→ Task requirements
Range to reproduce from the entries below: the line with "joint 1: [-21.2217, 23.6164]", the line with "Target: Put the", and every line in between. Give them exactly and give nothing else.

→ Data for analysis

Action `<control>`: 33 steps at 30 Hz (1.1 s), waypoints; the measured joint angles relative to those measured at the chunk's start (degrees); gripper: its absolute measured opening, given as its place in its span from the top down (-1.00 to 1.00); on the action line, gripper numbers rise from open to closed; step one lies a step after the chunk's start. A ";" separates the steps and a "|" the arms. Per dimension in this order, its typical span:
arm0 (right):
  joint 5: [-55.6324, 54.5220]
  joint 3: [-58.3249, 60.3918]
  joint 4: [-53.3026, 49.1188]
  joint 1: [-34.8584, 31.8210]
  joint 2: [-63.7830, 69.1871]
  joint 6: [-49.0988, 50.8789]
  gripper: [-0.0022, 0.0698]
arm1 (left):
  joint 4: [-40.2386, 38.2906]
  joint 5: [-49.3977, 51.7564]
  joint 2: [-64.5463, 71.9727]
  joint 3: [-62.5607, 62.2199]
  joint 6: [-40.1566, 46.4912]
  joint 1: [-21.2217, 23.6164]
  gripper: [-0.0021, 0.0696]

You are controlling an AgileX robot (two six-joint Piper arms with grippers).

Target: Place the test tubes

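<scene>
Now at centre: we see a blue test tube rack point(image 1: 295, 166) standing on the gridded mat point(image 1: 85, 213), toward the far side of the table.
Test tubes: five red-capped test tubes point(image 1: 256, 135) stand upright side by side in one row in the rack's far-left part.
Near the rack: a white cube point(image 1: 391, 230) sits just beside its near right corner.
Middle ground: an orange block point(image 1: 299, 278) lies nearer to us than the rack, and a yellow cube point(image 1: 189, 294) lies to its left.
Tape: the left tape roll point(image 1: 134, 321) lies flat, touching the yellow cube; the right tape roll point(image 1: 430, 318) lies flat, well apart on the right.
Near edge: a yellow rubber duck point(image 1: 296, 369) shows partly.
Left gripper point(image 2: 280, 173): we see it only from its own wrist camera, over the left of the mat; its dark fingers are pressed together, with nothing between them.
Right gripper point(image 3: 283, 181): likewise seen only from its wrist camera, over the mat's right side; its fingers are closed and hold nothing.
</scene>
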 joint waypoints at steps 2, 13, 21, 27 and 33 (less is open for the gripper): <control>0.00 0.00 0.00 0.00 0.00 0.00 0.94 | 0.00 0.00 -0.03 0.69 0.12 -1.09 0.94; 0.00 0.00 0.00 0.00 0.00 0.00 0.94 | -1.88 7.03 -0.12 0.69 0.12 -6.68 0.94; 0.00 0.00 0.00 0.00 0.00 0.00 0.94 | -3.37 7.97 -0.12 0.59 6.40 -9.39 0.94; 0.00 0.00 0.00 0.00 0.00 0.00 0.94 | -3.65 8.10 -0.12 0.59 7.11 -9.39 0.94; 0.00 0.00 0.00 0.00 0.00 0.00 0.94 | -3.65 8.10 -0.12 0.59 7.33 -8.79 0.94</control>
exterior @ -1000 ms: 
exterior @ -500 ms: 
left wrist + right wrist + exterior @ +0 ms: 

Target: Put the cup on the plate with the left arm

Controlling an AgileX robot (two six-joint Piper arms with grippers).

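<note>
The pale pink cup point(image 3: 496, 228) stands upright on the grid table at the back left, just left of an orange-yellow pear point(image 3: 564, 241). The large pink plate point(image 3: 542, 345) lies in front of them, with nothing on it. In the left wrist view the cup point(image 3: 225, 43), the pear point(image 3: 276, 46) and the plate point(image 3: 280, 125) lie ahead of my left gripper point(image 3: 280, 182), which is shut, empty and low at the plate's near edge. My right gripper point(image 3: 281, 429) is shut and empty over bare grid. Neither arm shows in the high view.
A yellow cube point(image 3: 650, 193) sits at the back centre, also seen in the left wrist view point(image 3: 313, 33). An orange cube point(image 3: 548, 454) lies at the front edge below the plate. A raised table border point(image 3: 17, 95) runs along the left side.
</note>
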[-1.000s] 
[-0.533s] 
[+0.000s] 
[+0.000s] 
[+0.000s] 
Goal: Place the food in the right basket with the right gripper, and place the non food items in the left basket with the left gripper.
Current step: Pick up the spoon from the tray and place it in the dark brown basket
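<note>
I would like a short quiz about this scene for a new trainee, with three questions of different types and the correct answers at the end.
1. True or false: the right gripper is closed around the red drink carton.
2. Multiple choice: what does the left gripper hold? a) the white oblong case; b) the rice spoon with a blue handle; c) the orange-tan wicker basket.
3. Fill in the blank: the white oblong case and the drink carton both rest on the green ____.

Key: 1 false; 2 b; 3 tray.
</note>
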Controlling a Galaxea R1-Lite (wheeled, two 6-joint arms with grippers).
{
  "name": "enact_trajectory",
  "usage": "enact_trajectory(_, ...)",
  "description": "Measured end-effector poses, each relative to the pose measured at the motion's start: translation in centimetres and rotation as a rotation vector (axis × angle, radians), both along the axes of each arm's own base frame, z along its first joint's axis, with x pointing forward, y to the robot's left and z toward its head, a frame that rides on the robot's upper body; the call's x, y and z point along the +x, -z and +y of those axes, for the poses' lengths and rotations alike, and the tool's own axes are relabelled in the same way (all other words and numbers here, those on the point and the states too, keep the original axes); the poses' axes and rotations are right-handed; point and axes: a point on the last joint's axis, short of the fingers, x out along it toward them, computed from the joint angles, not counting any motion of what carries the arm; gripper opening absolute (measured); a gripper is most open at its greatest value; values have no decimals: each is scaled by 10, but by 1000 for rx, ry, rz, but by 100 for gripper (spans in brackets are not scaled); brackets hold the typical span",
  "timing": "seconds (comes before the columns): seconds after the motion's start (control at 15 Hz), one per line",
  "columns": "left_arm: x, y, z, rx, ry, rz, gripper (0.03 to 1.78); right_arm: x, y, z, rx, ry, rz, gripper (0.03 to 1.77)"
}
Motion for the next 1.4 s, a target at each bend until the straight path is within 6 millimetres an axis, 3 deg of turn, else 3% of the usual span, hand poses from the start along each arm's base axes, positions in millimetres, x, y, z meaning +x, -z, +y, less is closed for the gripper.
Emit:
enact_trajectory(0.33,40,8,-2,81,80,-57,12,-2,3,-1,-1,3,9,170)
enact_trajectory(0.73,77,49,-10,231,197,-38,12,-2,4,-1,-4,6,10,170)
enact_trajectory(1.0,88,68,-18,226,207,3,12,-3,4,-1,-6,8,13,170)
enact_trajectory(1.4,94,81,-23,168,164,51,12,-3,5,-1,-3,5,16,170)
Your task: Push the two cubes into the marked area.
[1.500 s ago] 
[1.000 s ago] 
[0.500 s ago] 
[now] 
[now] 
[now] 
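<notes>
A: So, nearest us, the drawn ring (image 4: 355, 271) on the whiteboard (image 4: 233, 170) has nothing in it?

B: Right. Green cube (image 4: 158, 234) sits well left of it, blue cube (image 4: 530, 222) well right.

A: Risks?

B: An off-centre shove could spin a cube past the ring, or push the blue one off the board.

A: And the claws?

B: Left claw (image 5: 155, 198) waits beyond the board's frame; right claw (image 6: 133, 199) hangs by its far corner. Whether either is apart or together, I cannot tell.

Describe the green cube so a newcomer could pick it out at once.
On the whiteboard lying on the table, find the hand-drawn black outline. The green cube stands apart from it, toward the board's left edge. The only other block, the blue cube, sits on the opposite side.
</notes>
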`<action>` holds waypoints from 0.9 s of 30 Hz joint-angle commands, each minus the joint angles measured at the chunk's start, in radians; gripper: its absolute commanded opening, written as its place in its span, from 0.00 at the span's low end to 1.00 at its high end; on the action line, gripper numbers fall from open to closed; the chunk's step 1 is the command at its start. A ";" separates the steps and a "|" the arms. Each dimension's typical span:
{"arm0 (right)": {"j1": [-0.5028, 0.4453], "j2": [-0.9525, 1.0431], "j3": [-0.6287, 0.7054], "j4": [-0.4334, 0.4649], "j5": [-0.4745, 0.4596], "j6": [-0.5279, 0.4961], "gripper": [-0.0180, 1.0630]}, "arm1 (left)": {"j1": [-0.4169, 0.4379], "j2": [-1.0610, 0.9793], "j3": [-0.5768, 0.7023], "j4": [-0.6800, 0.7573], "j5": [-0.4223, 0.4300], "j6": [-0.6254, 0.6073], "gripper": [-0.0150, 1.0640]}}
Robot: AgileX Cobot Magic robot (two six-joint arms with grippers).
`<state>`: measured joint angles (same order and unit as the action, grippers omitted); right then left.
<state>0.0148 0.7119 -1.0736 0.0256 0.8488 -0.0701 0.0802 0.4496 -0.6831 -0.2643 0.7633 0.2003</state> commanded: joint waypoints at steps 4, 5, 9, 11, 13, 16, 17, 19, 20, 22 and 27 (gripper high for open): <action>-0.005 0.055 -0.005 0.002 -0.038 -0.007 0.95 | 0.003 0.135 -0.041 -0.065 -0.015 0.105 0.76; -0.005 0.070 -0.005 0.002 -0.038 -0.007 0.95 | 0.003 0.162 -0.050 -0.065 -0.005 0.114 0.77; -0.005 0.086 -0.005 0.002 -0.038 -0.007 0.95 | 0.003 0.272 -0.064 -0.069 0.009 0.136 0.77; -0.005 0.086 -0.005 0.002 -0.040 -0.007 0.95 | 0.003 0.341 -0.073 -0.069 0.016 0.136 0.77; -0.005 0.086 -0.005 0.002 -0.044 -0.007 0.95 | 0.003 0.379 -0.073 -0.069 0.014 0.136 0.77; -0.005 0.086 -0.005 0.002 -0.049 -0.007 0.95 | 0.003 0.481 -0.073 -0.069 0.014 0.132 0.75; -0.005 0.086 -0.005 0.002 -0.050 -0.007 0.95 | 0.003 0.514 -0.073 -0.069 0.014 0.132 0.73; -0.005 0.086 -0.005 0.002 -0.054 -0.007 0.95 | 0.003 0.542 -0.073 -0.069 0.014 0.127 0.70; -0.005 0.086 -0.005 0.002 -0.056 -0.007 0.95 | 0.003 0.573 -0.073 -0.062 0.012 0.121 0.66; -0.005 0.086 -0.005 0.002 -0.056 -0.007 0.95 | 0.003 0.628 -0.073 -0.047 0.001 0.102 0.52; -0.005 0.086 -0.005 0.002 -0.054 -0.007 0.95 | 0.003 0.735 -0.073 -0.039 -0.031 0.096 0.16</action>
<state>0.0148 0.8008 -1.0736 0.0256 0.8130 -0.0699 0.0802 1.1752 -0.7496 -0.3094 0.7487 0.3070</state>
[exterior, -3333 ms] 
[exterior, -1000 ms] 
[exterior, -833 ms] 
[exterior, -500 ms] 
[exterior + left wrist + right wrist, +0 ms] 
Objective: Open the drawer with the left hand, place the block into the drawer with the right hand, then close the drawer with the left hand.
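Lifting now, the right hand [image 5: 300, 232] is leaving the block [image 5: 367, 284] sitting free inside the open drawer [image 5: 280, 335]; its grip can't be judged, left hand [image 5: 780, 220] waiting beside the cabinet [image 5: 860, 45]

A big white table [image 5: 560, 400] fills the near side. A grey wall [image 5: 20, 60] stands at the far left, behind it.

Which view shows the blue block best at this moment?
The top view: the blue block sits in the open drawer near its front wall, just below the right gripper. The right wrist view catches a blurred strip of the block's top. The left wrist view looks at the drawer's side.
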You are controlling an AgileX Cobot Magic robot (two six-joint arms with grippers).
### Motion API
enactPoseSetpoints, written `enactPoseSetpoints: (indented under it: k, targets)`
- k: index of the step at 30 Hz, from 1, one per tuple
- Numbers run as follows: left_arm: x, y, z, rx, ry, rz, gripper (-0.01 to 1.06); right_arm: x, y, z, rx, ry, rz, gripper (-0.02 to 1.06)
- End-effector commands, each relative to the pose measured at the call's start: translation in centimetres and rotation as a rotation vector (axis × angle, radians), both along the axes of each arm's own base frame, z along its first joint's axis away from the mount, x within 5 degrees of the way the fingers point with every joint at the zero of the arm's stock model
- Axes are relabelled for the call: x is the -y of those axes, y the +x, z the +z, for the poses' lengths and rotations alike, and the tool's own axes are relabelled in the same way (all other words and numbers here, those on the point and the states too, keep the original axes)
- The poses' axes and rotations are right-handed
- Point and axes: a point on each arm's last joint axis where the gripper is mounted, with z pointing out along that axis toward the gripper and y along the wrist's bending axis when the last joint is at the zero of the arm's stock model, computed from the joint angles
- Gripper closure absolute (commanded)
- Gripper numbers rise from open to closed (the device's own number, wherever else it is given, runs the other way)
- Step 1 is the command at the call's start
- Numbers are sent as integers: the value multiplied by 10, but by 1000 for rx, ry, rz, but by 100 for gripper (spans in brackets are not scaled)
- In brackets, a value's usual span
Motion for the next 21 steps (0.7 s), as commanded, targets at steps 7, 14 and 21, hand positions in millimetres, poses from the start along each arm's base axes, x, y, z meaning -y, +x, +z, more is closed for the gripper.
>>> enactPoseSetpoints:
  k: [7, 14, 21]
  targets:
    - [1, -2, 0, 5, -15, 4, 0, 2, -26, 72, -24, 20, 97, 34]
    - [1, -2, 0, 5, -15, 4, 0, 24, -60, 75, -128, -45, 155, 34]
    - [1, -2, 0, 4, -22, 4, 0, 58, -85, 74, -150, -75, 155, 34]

→ Answer box
  joint 1: [-21.2217, 23.6164]
  gripper: [-0.0021, 0.0696]

You are controlling an AgileX robot (two six-joint Piper arms with grippers).

Target: Place the test tubes

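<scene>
Now at centre: we see a blue test tube rack point(image 1: 295, 166) standing on the gridded mat point(image 1: 85, 213), toward the far side of the table.
Test tubes: five red-capped test tubes point(image 1: 256, 135) stand upright side by side in one row in the rack's far-left part.
Near the rack: a white cube point(image 1: 391, 230) sits just beside its near right corner.
Middle ground: an orange block point(image 1: 299, 278) lies nearer to us than the rack, and a yellow cube point(image 1: 189, 294) lies to its left.
Tape: the left tape roll point(image 1: 134, 321) lies flat, touching the yellow cube; the right tape roll point(image 1: 430, 318) lies flat, well apart on the right.
Near edge: a yellow rubber duck point(image 1: 296, 369) shows partly.
Left gripper point(image 2: 280, 173): we see it only from its own wrist camera, over the left of the mat; its dark fingers are pressed together, with nothing between them.
Right gripper point(image 3: 283, 181): likewise seen only from its wrist camera, over the mat's right side; its fingers are closed and hold nothing.
</scene>
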 joint waypoints at steps 2, 13, 21, 27 and 33 (less is open for the gripper): <control>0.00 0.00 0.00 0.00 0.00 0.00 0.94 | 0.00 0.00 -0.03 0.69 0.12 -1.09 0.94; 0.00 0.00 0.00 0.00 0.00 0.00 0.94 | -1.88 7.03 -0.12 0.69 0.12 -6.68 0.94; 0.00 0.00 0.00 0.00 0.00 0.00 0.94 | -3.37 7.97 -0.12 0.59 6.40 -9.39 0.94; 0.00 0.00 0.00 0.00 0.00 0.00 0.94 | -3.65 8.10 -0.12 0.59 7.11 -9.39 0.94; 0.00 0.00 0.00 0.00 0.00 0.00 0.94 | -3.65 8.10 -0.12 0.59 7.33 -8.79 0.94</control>
exterior @ -1000 ms: 
exterior @ -500 ms: 
left wrist + right wrist + exterior @ +0 ms: 

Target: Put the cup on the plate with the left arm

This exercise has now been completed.